The impact of different concentration levels of ribosomes and ternary complexes on the resulting translation rate can be assessed by translational control analysis [25]. Here, the elasticity \(\epsilon_{EFTu \cdot tRNA}\) is introduced, describing the sensitivity of the translation rate with respect to changing concentrations of ternary complexes (“substrate”). Similarly, the flux control coefficient (FCC) describes the impact of altered ribosome (“enzyme”) levels on the resulting translation rate.
$$\epsilon_{T3} = \frac{{\partial v_{TL} }}{{\partial c_{T3} }}\frac{{c_{T3} }}{{v_{TL} }}$$
$$FCC = \frac{{\partial v_{TL} }}{{\partial c_{R} }}\frac{{c_{R} }}{{v_{TL} }}$$

To investigate which components may increase the elongation rate, we evaluated elasticities and flux control coefficients for different concentrations. The concentration range was chosen on the basis of control scenarios under in vitro and in vivo conditions. Furthermore, we investigated GFP and EFTu as target sequences to identify the impact of codon optimization.

Figure 4a shows the FCC and the elasticity of GFP as the target sequence. Regarding GFP as a target protein, FCC and \(\epsilon_{EFTu \cdot tRNA}\) revealed constant values of approximately 0.7 for the whole concentration range. Accordingly, impacts of ternary complexes and ribosomes on the translation rate remained constant irrespective of their concentration. The translation of EFTu as the target sequence is shown in Fig. 4b. Here, FCC has a constant value of approximately 1.0, whereas the elasticity decreases with increasing concentration of the reaction system. This indicates that the translation rate scales linearly with the amount of ribosomes. However, the impact of the ternary complexes decreases with increasing relative concentrations.
Fig. 4

Control analysis of translation elongation for varying relative concentrations of the reaction system. Here, a non-native (GFP) and a native (EFTu) gene as target protein sequences were investigated. Elasticities \(\epsilon_{EFTu \cdot tRNA}\) and FCC represent the sensitivity of the translation rate with respect to varying total ternary complex (substrate) and total ribosome (enzyme) concentration. Grey areas indicate the standard error at each point

Summarizing, elongations of non-native (GFP) and native (EFTu) protein sequences reveal strong dependencies on ribosomal availability irrespective of the concentration level. However, the sensitivity is much more pronounced for native sequences. Increasing ribosomal availability may be a general option for improving translation capacities. However, from a cellular perspective, this option comes with ATP expense for ribosome formation, which will be discussed in the next section.

Improving translation with minimum ATP needs

Cellular options to improve translation rates may comprise increasing availabilities of the elongation factor EFTu, tRNA, and/or ribosomes. Costs for de novo synthesis of these molecules highly differ, which was important in analyzing ATP balancing. We evaluated cellular energy management by qualifying different scenarios of ATP spending for the synthesis of the three translation factors. Accordingly, 10, 50, and 100 million ATP molecules per reaction volume were investigated, which equaled 1, 5, and 10 fmol ATP per cell, respectively. Assuming ATP pool sizes in E. coli of 3.56 amol per cell [3] and an ATP turnover of 311 per minute [10], these ATP concentrations relate to the ATP production of 0.9, 4.5, and 9 min, respectively. Dividing these values by the doubling time of 38 min (at a growth rate of 1.1 per hour) reveals that the ATP concentrations correspond to 2.4, 12 and 24% of the overall ATP synthesis capacity.

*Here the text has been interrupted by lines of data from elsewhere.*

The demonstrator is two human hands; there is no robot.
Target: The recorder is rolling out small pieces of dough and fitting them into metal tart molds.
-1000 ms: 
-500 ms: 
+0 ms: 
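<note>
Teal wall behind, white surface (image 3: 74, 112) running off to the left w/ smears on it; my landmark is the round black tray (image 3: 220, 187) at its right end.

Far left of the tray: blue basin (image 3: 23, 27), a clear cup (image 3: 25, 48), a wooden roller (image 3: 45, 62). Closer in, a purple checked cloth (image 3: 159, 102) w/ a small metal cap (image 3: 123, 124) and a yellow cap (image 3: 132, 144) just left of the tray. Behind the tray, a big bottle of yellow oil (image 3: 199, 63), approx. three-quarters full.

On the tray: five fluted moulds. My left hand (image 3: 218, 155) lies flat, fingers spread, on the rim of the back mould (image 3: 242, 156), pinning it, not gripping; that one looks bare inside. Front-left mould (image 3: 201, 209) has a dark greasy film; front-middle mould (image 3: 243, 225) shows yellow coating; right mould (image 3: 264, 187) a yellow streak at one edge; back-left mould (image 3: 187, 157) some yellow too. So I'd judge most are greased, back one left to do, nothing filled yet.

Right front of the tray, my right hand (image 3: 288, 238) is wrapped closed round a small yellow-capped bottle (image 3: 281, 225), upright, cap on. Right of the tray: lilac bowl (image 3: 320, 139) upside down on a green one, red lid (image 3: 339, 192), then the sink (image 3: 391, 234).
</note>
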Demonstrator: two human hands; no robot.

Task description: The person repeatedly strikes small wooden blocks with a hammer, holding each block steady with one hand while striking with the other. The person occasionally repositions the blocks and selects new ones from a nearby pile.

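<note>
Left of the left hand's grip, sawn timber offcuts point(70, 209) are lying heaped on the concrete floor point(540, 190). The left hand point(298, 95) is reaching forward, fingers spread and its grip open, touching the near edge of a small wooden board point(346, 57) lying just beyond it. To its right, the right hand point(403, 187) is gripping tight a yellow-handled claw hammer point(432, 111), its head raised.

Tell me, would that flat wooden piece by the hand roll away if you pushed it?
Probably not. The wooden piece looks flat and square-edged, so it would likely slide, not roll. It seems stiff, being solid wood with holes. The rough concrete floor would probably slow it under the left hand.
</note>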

Figure 5 comprises a set of six ternary diagrams depicting translation rates as a function of the native (EFTu) and non-native (GFP) target gene sequences and three ATP spending scenarios.
Fig. 5

Distribution of ATP in tRNA, EFTu, and ribosomes, and the resulting translation rate (normalized to unaltered conditions) for the non-native (GFP) (ac) and the native (EFTu) (df) protein target. The point of maximum translation rate was highlighted with black circles in panels c and f. The amount of ATP distributed was 1 × 107 (a, d), 5 × 107 (b, e) and 1 × 108 (c, f) ATP molecules per reaction volume (approximately 1 M, 5 M, and 10 fmol ATP equivalents per cell, respectively)

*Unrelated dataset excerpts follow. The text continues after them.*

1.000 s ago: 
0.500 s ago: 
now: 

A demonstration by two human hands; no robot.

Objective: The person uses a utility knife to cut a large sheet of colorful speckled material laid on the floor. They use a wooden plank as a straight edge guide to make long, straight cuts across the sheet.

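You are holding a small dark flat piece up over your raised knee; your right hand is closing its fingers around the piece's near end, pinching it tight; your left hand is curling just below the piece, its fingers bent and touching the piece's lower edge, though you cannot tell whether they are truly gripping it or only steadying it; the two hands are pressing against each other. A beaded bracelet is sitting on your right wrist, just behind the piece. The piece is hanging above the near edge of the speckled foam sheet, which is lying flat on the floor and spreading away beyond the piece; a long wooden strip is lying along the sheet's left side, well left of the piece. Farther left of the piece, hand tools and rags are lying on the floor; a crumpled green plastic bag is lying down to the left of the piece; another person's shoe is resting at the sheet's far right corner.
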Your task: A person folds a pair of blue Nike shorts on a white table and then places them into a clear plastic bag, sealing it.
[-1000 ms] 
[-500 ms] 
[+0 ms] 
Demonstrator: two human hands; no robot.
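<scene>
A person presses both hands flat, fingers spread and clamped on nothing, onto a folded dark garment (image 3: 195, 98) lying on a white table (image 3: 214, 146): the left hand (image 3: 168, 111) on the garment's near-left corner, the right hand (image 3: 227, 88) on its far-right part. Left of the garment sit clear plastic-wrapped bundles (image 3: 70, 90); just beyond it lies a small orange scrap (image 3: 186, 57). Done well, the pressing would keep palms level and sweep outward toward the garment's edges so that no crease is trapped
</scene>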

Greater ATP expenditures allowed higher translation rates. A 1.9-fold increased translation rate was achieved for the non-native gene sequence at 10 M ATP concentration, with ATP shares of 37.5% to ribosomes, 12.5% to tRNA, and 50% to EFTu, respectively. With the same amount of ATP, translation rates of the native target protein could be improved by 1.6-fold, with 90% of the ATP to ribosomes and 10% to the elongation factor EFTu.

Discussion

Factors affecting in vitro and in vivo elongation times

Microorganisms that show a fast growth rate inherently need a high capacity for protein biosynthesis to supply the increasing biomass with proteins. With increasing growth rates, E. coli, for example, reallocates existing translational capability towards the synthesis of proteins necessary for translation. During growth on minimal media, translation-associated proteins account for approximately 16 mass% of all proteins, whereas in complex media, the value increases up to 34% [12]. For comparison, transcription-associated proteins increase from 2.5 to 2.8 mass% with increasing growth rate. Under these rapid growing conditions, one of every two proteins expressed is related to translation. These values show that a fast growth of microorganisms is accompanied by the need for high translational capability.

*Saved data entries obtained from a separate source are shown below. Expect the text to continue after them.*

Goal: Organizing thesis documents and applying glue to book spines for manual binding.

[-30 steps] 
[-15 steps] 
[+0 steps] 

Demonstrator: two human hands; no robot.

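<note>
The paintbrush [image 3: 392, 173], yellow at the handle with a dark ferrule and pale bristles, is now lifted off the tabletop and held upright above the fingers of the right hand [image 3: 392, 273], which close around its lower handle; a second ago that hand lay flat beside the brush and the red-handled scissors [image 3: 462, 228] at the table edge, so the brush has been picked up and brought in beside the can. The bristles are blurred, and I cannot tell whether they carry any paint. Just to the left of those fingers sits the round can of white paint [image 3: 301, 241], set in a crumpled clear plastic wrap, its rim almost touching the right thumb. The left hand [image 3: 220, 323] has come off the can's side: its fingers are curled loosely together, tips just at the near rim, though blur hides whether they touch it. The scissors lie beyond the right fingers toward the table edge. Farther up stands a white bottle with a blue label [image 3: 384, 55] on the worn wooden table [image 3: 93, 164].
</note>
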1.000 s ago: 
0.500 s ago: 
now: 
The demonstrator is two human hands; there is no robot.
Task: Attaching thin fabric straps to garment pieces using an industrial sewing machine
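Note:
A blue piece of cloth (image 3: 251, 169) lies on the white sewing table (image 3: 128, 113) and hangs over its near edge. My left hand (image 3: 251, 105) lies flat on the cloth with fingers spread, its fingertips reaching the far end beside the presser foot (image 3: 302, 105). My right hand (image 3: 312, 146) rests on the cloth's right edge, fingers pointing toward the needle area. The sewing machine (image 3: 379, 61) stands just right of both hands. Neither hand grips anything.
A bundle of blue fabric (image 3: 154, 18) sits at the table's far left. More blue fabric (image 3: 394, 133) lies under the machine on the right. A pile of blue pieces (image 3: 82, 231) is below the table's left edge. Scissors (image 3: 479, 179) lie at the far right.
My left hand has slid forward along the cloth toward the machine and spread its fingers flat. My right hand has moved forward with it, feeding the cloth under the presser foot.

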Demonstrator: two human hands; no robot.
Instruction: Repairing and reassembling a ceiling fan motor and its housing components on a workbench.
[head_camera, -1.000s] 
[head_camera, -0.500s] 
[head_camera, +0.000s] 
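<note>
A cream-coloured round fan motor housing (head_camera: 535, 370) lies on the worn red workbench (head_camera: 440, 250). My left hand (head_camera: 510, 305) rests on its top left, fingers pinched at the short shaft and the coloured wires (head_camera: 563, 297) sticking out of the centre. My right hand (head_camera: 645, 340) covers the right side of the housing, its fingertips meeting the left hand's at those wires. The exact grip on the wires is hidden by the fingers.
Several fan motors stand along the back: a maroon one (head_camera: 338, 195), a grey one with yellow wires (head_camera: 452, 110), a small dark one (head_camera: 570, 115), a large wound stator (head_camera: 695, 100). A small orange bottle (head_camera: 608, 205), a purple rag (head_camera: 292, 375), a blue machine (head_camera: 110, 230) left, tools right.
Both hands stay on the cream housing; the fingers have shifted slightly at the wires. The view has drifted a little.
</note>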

Using a stochastic diffusion collision model to describe translational elongation allowed the calculation of elongation rates as a function of diffusive transport. We investigated a broad range of normalized concentrations and showed that this model was able to simulate published elongation rates within a very small error margin.

From this, we conclude that stochastic diffusion events play a key role in the total performance of the translation machinery. Translation rates of both native and non-native gene sequences heavily depend on the availability of translation substrates. Simulations shown in Fig. 3 reveal that translation improvements beyond the in vivo condition are even possible, provided that concentrations of the translation factors are substantially increased. Additionally, the proper composition of the primary mRNA sequence is of utmost importance. EFTu, as an example of a highly optimized native gene sequence, achieved approximately 30% higher elongation rates than non-native GFP. Apparently, the interaction of codon composition and tRNA distribution directly influences the elongation rate. In essence, codon optimization reflects harmonized needs of properly charged tRNAs. Short-term shortage of tRNAs is prevented, and unwanted translation stalling is avoided. In other words, when the limiting impact of rare tRNA diffusion is eliminated, short-term shortage of tRNAs is prevented, and unwanted translation stalling is avoided.

Control analysis

EFTu forms ternary complexes with tRNAs, which represent major substrates of ribosomes. Accordingly, we investigated the sensitivity of the translation rate with respect to the availability of ternary complexes and ribosomes. Irrespective of the gene sequence, native or non-native, translation rates had a constant dependency on ribosome concentration, albeit at different levels. The increase of ribosome concentration is a general approach to increase translation rates, in particular when translation rates of native proteins needs to be improved. Strikingly, the translation of non-native gene sequences was amplified by increasing the availability of ternary complexes. We hypothesize that the non-optimized codon sequence caused shortages of distinct tRNA species, which then required compensation by concentration increase.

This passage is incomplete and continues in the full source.